UNITED STATES DISTRICT COURT MIDDLE DISTRICT OF PENNSYLVANIA STEPHEN ODEDOYIN, CIVIL NO. 1:25-CV-02161
Plaintiff,
v. (Magistrate Judge Latella)
FFG92 LLC and CLYMER, MUSSER, & SARNO, PC,
Defendants.
REPORT AND RECOMMENDATION
Pro se Plaintiff Stephen Odedoyin commenced this action against “FFG92 LLC - Clymer, Musser, & Sarno, PC” on November 14, 2025 seeking to file a Complaint under “Civil Law Suit of Identity Theft and Fraud.” (Doc. 1). The Complaint, set forth in narrative form, established no basis for federal jurisdiction and did not state a cognizable cause of action. Indeed, it did not contain any concrete allegations against the named Defendants. As best can be gleaned from Plaintiff’s narrative and the documents that he filed along with his Complaint, he fell behind on his mortgage payments because of an accident, his mortgage was sold to another mortgage company that foreclosed on his home and an entity called FFG92 LLC obtained the
property and initiated an ejectment action where it was represented by Clymer, Musser, & Sarno, PC. Plaintiff alleged he was the victim of fraud in the process. Because the Complaint stated no basis for the
Court’s jurisdiction and stated no cognizable claims and did not comport with the most basic pleading requirement of the Federal Rules, a screening Order was issued on December 1, 2025, offering Plaintiff
pleading guidance and giving him the opportunity to file an amended complaint. Plaintiff failed to file an amended complaint. For the reasons that follow, the Complaint should be dismissed pursuant to 28
U.S.C. § 1915(e)(2)(B) (requiring sua sponte dismissal of actions which are “(i) frivolous or malicious; (ii) fail[] to state a claim upon which relief may be granted; or (iii) seek[] monetary relief against a defendant who
is immune from such relief.”). I. PROCEDURAL HISTORY AND FACTUAL BACKGROUND
Plaintiff commenced this civil action using the Court’s standard pro se form on November 14, 2025. (Doc. 1). He identified himself as a resident of York County, Pennsylvania and the Defendants as residents of Lancaster, Pennsylvania. (Doc. 1, p.1, ¶¶1 & 2).

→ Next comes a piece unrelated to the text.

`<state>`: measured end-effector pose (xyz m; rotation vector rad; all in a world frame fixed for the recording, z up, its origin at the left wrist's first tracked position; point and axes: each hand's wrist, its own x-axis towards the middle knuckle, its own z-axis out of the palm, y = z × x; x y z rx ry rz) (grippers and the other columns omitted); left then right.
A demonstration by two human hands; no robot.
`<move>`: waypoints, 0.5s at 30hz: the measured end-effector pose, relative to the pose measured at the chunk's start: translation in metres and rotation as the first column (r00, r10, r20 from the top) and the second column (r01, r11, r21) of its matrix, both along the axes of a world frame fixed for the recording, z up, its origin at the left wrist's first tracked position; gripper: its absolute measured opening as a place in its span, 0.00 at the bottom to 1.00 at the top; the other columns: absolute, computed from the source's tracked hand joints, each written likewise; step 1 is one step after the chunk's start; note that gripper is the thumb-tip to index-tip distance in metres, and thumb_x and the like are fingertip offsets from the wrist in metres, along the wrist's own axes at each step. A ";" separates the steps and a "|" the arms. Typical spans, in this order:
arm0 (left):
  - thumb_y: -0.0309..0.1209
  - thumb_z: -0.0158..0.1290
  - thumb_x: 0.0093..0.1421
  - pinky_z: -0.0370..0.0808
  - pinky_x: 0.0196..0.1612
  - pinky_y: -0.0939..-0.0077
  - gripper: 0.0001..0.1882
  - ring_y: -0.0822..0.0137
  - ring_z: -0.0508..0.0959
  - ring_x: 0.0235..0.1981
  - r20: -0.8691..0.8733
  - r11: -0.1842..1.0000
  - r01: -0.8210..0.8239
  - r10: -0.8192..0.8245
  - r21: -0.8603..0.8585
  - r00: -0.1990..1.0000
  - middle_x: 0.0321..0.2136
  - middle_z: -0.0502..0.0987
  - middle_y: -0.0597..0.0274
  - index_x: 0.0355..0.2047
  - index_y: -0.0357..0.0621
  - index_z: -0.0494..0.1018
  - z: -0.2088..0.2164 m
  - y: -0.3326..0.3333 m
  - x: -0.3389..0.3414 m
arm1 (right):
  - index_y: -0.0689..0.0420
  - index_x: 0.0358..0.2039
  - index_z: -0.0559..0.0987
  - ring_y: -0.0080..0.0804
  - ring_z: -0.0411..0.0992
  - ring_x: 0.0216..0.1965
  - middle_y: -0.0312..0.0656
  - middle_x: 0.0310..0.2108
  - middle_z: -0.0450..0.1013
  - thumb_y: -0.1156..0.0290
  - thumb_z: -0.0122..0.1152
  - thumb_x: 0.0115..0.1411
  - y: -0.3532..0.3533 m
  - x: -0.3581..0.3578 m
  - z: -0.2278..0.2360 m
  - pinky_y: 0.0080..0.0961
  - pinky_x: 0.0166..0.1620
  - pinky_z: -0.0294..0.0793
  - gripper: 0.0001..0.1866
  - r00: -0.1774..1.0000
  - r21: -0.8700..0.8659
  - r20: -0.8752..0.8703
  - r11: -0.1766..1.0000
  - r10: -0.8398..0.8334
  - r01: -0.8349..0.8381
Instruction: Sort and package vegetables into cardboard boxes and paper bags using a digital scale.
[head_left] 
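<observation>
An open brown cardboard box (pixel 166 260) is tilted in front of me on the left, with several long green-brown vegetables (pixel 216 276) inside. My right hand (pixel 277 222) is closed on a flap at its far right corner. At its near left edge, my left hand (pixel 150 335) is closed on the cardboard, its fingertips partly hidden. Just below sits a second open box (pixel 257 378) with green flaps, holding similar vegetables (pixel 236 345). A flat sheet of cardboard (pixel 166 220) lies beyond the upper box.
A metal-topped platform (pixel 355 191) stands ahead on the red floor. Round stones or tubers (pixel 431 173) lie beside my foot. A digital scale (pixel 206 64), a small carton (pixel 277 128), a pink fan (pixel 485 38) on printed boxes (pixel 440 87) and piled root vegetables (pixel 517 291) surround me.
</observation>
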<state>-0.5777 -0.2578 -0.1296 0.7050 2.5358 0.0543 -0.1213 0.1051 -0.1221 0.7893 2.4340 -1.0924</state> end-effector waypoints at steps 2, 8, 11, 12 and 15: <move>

In the section stating “wishes to file a complaint under,” Plaintiff stated: “Civil Law
Suit of Identity Theft and Fraud.” (Id. at ¶ 1). Plaintiff filed his Complaint along with an application to proceed in forma pauperis (IFP). (Doc. 2). On December 1, 2025, Plaintiff’s application to proceed IFP
was granted, however, service of the Complaint was held in abeyance pending the Court’s screening obligation under 28 U.S.C. § 1915(e)(2). (Doc. 6). Because the Complaint did not comport with even the most
minimal pleading requirements of the Federal Rules, did not set forth a basis for jurisdiction and failed to state a cognizable claim, the Plaintiff was given pleading guidance and an opportunity to amend his
complaint. (Id.). Plaintiff failed to file an amended complaint. Plaintiff’s Complaint contains a narrative regarding the sad loss of his home. He indicates that he lived at the same residence for over
twenty years. (Doc. 1, p. 2). Three years ago, he was involved in a “terrible accident” that almost caused him to be paralyzed. (Id). The Complaint is a bit difficult to follow, but it appears that he fell behind
on his mortgage payments, he received assistance from the State and was ultimately able to start working again. (Id.). His mortgage was sold to another company that foreclosed on his home, even though he had over $150,000 in equity in it. (Id.). Plaintiff attached a 57-page
exhibit to his Complaint that contains inter alia, pleadings from an ejection action against him in York County. (Doc. 1-2). The Plaintiff in that action is “FFG92 LLC” which was represented by the law firm
Clymer, Musser, & Sarno, PC. Plaintiff states in his Complaint that he “wishes to file a civil law suit of identity theft and fraud” and that “I will like and pray if the
Judge in his infinite mercy could look at the case involving criminal consent & fraud by my mortgage company.” (Doc. 1, at pp. 1-2). While the Complaint recounts very unfortunate and sad events, it does not
state a cognizable federal claim and there appears to be no basis for this Court’s jurisdiction. II. LEGAL STANDARD
A. Preliminary Screening Because Plaintiff is proceeding in forma pauperis, the Court is
required to conduct a preliminary review of the Complaint. See 28 U.S.C. § 1915(e)(2)(B) (requiring sua sponte dismissal of actions which are “(i) frivolous or malicious; (ii) fail[] to state a claim upon which relief may be granted; or (iii) seek[] monetary relief against a defendant who
is immune from such relief.”). In considering whether a complaint states a claim upon which
relief can be granted, the Court employs the same standard applicable to motions to dismiss pursuant to Federal Rule of Civil Procedure 12(b)(6), Tourscher v. McCullough, 184 F.3d 236, 240 (3d Cir. 1999),
which requires the Court to determine whether the complaint contains “sufficient factual matter, accepted as true, to state a claim to relief that is plausible on its face.” Ashcroft v. Iqbal, 556 U.S. 662, 678 (2009).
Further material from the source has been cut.